Using the records below, give again exactly the lines from the line that contains "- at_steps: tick" through the line that contains "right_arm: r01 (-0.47", both ends included, and only those.

------------------------------

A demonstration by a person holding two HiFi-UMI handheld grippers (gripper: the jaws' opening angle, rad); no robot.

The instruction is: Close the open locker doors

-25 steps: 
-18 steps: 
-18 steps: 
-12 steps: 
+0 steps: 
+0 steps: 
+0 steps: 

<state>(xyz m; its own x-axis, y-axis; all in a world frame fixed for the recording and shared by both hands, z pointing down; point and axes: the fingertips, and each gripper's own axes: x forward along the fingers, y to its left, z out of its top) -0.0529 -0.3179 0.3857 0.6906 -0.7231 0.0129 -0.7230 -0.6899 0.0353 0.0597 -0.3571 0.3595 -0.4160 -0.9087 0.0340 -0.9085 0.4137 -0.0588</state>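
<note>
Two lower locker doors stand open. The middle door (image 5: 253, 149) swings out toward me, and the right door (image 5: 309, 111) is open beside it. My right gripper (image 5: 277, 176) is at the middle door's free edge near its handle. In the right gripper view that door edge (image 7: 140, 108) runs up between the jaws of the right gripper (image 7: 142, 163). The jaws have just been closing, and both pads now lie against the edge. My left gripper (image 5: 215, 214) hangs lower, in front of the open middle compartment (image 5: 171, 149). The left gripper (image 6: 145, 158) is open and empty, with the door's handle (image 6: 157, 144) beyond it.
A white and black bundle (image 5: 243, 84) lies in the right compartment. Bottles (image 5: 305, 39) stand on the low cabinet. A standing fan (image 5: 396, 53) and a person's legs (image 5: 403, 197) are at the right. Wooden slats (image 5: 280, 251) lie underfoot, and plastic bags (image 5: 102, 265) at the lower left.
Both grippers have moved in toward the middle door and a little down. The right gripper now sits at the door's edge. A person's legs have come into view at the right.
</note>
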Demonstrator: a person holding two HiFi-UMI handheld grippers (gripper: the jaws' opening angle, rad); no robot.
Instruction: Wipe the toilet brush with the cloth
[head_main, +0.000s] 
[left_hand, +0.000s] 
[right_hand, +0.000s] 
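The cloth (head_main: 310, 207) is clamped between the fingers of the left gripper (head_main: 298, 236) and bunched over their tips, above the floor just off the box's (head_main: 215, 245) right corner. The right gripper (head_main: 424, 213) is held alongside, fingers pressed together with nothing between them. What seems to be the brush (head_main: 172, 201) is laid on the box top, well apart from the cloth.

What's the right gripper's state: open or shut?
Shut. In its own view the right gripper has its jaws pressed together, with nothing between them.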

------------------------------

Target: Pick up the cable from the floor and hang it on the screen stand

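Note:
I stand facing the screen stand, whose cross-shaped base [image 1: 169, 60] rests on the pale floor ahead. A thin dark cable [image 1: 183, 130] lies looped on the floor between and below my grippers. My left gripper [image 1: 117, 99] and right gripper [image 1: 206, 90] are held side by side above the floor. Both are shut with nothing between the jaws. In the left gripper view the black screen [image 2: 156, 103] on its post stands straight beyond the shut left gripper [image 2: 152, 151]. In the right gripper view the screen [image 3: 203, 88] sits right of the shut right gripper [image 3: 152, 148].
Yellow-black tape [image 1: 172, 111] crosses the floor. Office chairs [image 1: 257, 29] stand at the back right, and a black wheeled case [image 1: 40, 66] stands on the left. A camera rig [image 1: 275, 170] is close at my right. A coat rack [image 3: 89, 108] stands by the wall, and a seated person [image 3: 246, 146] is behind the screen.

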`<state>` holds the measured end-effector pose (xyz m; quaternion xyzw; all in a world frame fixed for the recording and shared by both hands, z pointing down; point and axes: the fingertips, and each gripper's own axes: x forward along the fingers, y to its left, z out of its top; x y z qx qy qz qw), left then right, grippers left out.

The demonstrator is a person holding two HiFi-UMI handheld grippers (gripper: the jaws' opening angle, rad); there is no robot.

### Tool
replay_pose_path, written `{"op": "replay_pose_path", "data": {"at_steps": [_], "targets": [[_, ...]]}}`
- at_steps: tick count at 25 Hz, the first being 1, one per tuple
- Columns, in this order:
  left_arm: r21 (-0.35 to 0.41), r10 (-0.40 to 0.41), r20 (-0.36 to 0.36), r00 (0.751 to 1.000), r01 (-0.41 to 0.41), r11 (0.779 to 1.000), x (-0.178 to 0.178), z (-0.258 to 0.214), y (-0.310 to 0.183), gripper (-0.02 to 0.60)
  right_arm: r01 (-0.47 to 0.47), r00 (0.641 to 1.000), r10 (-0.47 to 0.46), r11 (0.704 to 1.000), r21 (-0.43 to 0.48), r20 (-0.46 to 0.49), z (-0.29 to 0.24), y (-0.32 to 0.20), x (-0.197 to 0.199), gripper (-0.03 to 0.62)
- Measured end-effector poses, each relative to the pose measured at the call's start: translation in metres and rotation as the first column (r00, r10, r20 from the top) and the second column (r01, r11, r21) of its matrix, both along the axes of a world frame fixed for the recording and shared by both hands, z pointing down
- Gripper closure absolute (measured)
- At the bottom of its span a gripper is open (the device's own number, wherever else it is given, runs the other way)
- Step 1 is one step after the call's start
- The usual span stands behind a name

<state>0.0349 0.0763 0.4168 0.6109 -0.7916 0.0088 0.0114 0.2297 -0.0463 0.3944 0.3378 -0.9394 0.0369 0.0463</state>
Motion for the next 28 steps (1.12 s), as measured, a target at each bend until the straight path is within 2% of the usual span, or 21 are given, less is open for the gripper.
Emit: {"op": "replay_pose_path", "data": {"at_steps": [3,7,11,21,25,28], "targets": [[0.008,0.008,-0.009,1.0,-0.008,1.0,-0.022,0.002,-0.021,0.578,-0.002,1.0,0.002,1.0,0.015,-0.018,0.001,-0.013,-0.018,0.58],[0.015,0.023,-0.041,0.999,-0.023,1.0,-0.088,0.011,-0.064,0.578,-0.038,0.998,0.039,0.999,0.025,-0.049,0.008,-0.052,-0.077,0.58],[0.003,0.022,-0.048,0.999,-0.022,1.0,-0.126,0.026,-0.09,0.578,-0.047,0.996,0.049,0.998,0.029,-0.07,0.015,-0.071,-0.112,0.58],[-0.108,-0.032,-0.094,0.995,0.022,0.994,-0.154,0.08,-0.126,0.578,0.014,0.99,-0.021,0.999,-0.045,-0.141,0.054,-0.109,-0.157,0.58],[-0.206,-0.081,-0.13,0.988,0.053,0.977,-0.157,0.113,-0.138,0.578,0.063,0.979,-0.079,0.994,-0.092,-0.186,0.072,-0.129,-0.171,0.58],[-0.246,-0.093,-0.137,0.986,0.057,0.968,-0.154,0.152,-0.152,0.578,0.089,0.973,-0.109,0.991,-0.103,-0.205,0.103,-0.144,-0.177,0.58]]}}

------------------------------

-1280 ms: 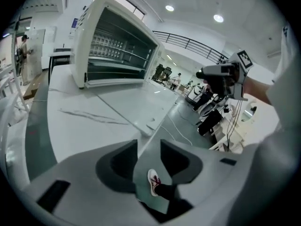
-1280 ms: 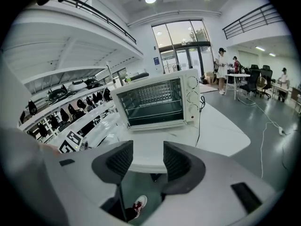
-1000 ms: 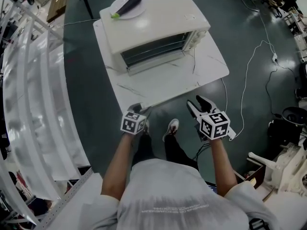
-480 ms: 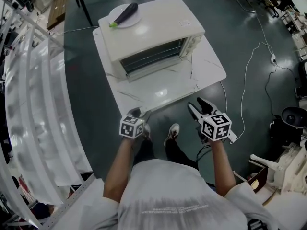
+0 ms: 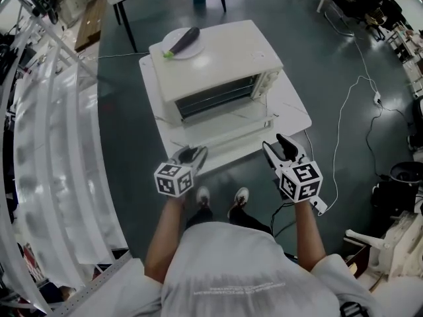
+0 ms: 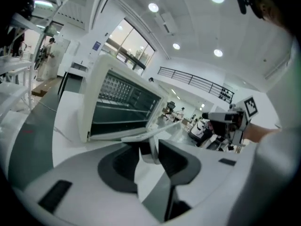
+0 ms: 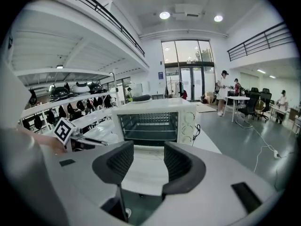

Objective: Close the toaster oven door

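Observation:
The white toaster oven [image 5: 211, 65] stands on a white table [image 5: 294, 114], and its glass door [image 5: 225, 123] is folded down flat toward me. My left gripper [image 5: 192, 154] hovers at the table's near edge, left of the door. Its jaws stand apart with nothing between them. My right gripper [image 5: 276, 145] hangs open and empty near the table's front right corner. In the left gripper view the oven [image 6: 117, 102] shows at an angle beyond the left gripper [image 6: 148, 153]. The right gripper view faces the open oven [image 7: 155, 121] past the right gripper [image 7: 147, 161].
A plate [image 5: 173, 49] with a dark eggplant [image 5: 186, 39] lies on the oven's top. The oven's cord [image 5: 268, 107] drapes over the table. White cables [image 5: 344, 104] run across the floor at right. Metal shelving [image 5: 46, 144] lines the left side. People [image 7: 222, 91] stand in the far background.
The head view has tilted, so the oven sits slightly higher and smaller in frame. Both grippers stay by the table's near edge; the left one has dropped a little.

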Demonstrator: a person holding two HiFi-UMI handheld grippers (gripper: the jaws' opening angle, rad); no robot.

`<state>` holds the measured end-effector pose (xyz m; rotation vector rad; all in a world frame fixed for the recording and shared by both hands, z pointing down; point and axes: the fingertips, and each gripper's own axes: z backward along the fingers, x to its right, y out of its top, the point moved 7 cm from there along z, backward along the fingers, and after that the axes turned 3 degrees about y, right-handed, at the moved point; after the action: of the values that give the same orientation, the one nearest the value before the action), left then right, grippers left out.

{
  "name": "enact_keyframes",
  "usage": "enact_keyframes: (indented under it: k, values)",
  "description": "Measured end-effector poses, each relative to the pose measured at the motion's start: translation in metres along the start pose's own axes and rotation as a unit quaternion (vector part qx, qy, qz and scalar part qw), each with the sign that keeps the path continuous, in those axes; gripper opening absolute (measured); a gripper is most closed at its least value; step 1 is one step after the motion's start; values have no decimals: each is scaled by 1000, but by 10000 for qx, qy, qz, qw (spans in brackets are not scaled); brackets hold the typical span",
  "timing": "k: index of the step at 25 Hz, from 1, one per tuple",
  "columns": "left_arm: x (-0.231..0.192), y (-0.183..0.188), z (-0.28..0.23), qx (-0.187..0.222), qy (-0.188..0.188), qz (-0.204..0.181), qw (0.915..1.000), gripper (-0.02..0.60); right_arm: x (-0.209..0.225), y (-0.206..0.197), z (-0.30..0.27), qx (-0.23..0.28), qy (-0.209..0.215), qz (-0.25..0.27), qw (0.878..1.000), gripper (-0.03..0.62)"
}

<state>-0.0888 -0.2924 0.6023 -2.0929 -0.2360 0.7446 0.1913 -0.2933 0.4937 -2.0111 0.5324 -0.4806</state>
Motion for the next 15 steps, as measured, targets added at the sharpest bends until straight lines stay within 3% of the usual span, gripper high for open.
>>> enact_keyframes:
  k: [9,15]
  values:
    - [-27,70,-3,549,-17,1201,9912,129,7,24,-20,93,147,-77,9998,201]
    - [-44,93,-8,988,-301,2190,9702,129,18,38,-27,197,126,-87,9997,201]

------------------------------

◆ **Written answer**
- at_steps: tick count at 25 Hz, the first being 1, one per tuple
- Columns, in this order:
  left_arm: r21 (-0.35 to 0.41), r10 (-0.40 to 0.41), r20 (-0.36 to 0.36), r00 (0.751 to 1.000), r01 (-0.41 to 0.41), r11 (0.779 to 1.000), x (-0.178 to 0.178), z (-0.258 to 0.214), y (-0.310 to 0.183), gripper (-0.02 to 0.60)
  right_arm: r01 (-0.47 to 0.47), r00 (0.641 to 1.000), r10 (-0.47 to 0.46), r11 (0.704 to 1.000), r21 (-0.43 to 0.48), r20 (-0.46 to 0.49), z (-0.29 to 0.24), y (-0.32 to 0.20), x (-0.197 to 0.199), gripper (-0.03 to 0.62)

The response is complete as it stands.